[Action item] Quote all lines below exactly. Images stay out.

[Data below]
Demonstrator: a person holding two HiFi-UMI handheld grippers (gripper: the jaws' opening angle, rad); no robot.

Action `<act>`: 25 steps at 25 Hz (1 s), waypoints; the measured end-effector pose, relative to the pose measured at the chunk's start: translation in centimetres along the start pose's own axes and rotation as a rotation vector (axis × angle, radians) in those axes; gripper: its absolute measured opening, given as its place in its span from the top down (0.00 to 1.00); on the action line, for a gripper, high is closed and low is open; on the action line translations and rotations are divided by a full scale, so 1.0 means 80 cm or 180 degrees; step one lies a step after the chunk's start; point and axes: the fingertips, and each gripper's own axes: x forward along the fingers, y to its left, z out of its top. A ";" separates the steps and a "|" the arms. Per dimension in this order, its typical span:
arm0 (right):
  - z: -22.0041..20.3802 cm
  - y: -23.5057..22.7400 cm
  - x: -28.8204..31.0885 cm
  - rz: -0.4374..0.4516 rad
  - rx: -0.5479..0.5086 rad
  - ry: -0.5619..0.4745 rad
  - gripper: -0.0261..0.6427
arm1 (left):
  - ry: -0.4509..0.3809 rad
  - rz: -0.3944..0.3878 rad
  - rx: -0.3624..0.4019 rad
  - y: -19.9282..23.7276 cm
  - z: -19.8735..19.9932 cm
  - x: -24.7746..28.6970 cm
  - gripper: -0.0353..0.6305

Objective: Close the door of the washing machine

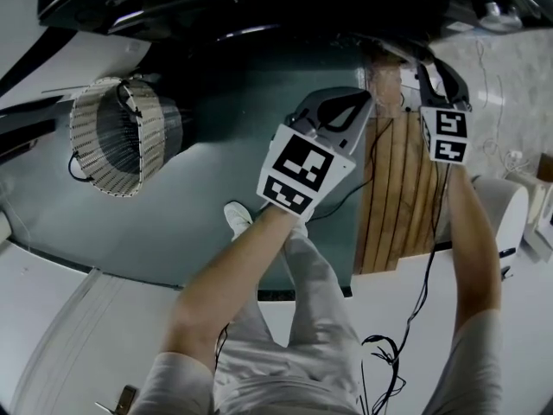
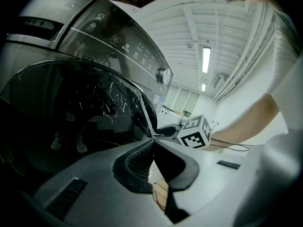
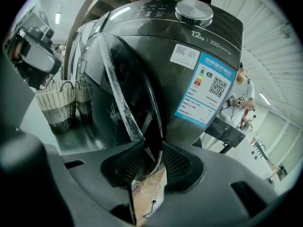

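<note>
I am facing one washing machine (image 3: 189, 46), dark grey, and its one door (image 3: 128, 93) is standing open, swung out toward me. One woven basket (image 3: 56, 107) is standing on the floor beside the machine. A second basket shape is showing just beside it, but I cannot tell if it is a real basket or a reflection. One person (image 3: 239, 98) is standing well behind the machine.

I am holding two grippers, and each is carrying one marker cube (image 1: 302, 171). My right gripper (image 3: 153, 143) is gripping the lower rim of the door, with both pads lying against it. My left gripper (image 2: 153, 141) is closed with nothing in it, and its tips are sitting just beside the door's edge.

On the machine's top one round knob (image 3: 194, 11) is sitting, and near it I am reading "12kg". Below are one white sticker (image 3: 184, 55) and one blue label (image 3: 206, 91) with one QR code. Their small print is too fine for me to read.
</note>
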 end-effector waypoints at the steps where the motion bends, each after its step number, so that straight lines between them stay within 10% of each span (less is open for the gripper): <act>1: 0.000 0.000 0.000 -0.0013 0.0018 0.0013 0.79 | -0.0013 0.0013 -0.0022 0.000 0.000 0.000 0.94; 25: -0.004 -0.009 -0.001 -0.0323 0.0491 -0.0065 0.81 | -0.0026 0.0119 -0.0043 -0.002 -0.004 -0.028 0.94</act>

[Answer box]
Demonstrator: a person holding two HiFi-UMI handheld grippers (gripper: the jaws' opening angle, rad); no robot.

Action `<act>`: 25 steps at 25 Hz (1 s), waypoints; the measured end-effector pose, relative to the pose measured at the chunk's start: translation in centimetres along the start pose's own axes and rotation as a rotation vector (axis × angle, radians) in those axes; gripper: its absolute measured opening, given as its place in its span from the top down (0.00 to 1.00); on the action line, for a gripper, high is closed and low is open; on the action line translations and rotations are divided by a full scale, so 1.0 means 80 cm or 180 degrees; step one lies a step after the chunk's start; point and axes: the fingertips, and each gripper's own axes: x forward along the fingers, y to its left, z out of its top. A ";" separates the steps and a "|" the arms. Per dimension in this order, its typical span:
arm0 (right):
  - z: -22.0041..20.3802 cm
  - y: -23.5057..22.7400 cm
  - x: -28.8204..31.0885 cm
  - rz: -0.4374..0.4516 rad
  - rx: -0.5479..0.5086 rad
  - ry: -0.5619..0.4745 rad
  - gripper: -0.0261..0.6427
arm1 (left):
  - ry: -0.4509..0.3809 rad
  - rz: -0.3944..0.3878 rad
  - rx: -0.3624..0.4019 rad
  - y: -19.9282..23.7276 cm
  - z: -19.8735..19.9932 cm
  - x: -24.7746..28.6970 cm
  - gripper: -0.0353..0.6305

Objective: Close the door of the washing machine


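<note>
I am facing one washing machine (image 3: 189, 46), dark grey, and its one door (image 3: 128, 93) is standing open, swung out toward me. One woven basket (image 3: 56, 107) is standing on the floor beside the machine. A second basket shape is showing just beside it, but I cannot tell if it is a real basket or a reflection. One person (image 3: 239, 98) is standing well behind the machine.

I am holding two grippers, and each is carrying one marker cube (image 1: 302, 171). My right gripper (image 3: 153, 143) is gripping the lower rim of the door, with both pads lying against it. My left gripper (image 2: 153, 141) is closed with nothing in it, and its tips are sitting just beside the door's edge.

On the machine's top one round knob (image 3: 194, 11) is sitting, and near it I am reading "12kg". Below are one white sticker (image 3: 184, 55) and one blue label (image 3: 206, 91) with one QR code. Their small print is too fine for me to read.
</note>
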 end-effector waypoints at the steps where the motion bends, each after its step number, so that straight lines between them stay within 10% of each span (less is open for the gripper): <act>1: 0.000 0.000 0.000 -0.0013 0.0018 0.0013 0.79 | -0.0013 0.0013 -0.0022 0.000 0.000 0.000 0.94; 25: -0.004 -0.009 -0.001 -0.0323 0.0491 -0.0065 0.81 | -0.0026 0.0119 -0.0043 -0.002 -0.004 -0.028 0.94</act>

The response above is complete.